[EXERCISE DATA]

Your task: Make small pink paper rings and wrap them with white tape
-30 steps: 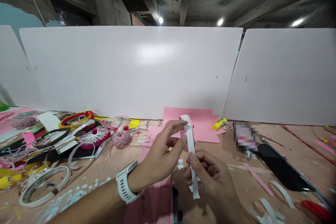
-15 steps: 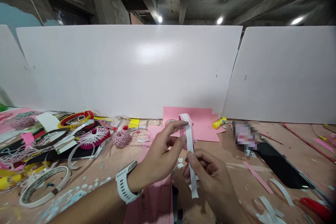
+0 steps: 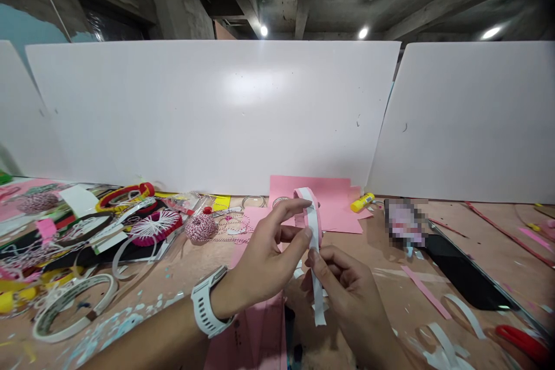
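My left hand (image 3: pixel 264 263), with a white watch (image 3: pixel 207 309) on the wrist, pinches the top of a pink paper ring (image 3: pixel 311 217) between thumb and fingers. A white strip (image 3: pixel 316 277) runs over the ring and hangs down from it. My right hand (image 3: pixel 344 289) is closed on that white strip just below the ring, thumb pressed against its face. Both hands are held above the wooden table (image 3: pixel 433 277), over a pink sheet (image 3: pixel 255 329) near the front edge.
Pink paper (image 3: pixel 333 202) and a yellow glue stick (image 3: pixel 362 203) lie behind the hands. Left: a red-white twine ball (image 3: pixel 200 227), hoops (image 3: pixel 73 306) and craft clutter. Right: a dark tablet (image 3: pixel 463 277), red scissors (image 3: pixel 522 344), paper strips (image 3: pixel 427 295). White boards (image 3: pixel 208 115) wall the back.
My right hand has slid a little up the white strip toward the ring. The left hand and ring have barely moved.
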Tool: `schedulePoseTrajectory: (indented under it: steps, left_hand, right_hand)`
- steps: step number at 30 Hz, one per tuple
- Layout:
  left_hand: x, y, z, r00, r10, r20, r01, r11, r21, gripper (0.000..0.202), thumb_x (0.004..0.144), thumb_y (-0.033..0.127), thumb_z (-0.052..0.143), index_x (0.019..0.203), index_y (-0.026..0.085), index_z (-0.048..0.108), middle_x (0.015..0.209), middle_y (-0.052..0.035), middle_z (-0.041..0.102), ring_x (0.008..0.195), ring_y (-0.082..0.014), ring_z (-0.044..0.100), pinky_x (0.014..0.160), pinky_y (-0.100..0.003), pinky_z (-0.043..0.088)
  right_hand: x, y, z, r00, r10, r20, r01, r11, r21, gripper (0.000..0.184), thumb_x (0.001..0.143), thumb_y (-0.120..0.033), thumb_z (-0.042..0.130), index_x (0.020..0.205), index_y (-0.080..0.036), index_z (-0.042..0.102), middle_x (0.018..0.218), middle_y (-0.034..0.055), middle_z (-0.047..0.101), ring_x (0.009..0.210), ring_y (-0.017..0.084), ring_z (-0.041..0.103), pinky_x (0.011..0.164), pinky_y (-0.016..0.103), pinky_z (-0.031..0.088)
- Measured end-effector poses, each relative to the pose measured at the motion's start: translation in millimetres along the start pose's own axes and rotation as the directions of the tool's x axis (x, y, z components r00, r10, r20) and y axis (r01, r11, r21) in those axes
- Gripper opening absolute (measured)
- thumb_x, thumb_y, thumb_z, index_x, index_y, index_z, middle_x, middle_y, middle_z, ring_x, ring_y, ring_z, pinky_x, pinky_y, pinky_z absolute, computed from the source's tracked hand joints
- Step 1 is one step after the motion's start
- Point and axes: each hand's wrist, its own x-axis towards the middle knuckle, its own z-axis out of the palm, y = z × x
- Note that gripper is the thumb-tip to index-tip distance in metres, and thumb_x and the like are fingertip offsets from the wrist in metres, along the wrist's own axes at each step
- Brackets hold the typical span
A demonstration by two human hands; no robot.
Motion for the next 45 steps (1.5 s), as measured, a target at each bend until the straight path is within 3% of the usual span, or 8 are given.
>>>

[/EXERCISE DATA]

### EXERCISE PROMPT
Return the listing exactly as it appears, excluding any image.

### SOLUTION FOR THIS PROBLEM
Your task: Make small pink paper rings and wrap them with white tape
-30 steps: 
-15 steps: 
+0 steps: 
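My left hand (image 3: pixel 264 263), with a white watch (image 3: pixel 207 309) on the wrist, pinches the top of a pink paper ring (image 3: pixel 311 217) between thumb and fingers. A white strip (image 3: pixel 316 277) runs over the ring and hangs down from it. My right hand (image 3: pixel 344 289) is closed on that white strip just below the ring, thumb pressed against its face. Both hands are held above the wooden table (image 3: pixel 433 277), over a pink sheet (image 3: pixel 255 329) near the front edge.
Pink paper (image 3: pixel 333 202) and a yellow glue stick (image 3: pixel 362 203) lie behind the hands. Left: a red-white twine ball (image 3: pixel 200 227), hoops (image 3: pixel 73 306) and craft clutter. Right: a dark tablet (image 3: pixel 463 277), red scissors (image 3: pixel 522 344), paper strips (image 3: pixel 427 295). White boards (image 3: pixel 208 115) wall the back.
My right hand has slid a little up the white strip toward the ring. The left hand and ring have barely moved.
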Tool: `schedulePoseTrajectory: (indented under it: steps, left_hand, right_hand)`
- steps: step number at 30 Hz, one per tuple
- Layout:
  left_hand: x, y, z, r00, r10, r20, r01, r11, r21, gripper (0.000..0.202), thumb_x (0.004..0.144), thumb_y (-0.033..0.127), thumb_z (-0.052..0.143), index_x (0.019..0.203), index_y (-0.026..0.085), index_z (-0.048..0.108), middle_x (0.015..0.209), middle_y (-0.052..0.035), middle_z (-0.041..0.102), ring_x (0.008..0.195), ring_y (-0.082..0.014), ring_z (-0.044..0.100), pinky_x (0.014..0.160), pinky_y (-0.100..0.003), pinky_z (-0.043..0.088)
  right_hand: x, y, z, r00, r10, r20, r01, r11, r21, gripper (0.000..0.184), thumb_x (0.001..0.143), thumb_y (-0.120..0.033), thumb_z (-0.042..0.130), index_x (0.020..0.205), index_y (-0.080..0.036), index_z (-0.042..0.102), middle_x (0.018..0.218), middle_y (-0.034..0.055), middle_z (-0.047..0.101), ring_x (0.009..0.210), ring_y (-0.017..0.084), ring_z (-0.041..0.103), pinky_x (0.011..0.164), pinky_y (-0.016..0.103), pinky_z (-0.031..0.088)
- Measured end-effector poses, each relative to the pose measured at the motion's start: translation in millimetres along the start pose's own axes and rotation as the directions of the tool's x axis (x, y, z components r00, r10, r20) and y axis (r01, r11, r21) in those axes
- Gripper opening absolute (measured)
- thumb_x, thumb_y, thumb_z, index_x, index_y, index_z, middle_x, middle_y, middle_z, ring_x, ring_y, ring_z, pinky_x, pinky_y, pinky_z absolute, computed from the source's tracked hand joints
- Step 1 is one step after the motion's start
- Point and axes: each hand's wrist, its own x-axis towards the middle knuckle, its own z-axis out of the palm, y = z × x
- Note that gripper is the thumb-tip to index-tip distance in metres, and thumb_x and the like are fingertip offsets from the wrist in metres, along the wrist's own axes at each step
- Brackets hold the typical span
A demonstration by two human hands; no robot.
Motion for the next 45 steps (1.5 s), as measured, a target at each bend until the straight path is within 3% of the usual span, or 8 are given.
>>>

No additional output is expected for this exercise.